Your goal: Whenever a line in the data holds the string "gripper", pull that line out.

----- Data -----

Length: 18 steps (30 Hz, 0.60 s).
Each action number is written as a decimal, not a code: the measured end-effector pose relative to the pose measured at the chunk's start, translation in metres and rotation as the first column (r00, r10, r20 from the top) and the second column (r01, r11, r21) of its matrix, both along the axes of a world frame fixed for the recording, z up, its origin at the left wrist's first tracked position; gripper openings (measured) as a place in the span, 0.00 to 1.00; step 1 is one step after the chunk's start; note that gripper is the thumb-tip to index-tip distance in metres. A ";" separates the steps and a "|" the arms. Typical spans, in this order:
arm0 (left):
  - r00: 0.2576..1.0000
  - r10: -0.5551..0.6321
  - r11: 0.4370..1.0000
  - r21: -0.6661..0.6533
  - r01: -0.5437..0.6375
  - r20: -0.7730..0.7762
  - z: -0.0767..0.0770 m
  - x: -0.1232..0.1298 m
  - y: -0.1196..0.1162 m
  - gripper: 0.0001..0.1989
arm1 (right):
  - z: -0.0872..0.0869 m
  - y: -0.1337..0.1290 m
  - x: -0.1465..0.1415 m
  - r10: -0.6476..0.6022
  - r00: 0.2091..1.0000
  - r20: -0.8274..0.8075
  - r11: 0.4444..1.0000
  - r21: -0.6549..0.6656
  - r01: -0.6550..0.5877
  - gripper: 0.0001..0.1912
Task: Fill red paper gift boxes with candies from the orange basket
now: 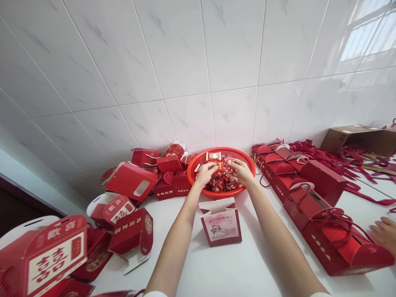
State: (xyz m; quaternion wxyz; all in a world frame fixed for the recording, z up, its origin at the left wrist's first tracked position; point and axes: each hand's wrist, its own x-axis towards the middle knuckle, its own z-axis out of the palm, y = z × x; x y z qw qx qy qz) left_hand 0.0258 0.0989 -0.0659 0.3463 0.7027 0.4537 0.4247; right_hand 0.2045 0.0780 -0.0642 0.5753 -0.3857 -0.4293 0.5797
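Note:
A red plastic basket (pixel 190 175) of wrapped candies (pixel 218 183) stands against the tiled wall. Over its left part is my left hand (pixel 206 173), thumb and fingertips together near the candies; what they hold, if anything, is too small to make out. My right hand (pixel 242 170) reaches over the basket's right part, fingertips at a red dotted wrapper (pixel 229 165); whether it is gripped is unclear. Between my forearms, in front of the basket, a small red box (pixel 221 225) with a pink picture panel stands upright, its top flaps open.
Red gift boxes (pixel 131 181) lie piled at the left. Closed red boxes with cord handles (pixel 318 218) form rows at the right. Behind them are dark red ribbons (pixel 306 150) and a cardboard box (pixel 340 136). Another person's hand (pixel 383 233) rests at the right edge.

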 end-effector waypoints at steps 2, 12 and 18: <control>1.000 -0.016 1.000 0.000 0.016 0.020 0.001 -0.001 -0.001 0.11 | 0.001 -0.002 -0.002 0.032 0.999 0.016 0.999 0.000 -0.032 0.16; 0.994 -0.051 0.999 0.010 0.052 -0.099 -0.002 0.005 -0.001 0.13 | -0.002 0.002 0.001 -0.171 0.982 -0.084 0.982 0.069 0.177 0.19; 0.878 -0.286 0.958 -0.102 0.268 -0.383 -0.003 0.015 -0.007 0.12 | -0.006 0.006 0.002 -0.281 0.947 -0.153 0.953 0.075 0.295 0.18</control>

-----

Exercise answer:
Each action number is written as a decimal, not a code: the measured end-effector pose relative to the pose measured at the chunk's start, translation in metres and rotation as the first column (r00, r10, r20 from the top) and the second column (r01, r11, r21) of its matrix, both along the axes of a world frame fixed for the recording, z up, its origin at the left wrist's first tracked position; gripper openings (measured) as a place in the span, 0.00 to 1.00; step 1 is one step after the chunk's start; note that gripper is the thumb-tip to index-tip distance in metres. A ";" separates the steps and a "|" the arms. Typical spans, in this order:
  - gripper: 0.0001..0.1989
  - gripper: 0.0001..0.1912

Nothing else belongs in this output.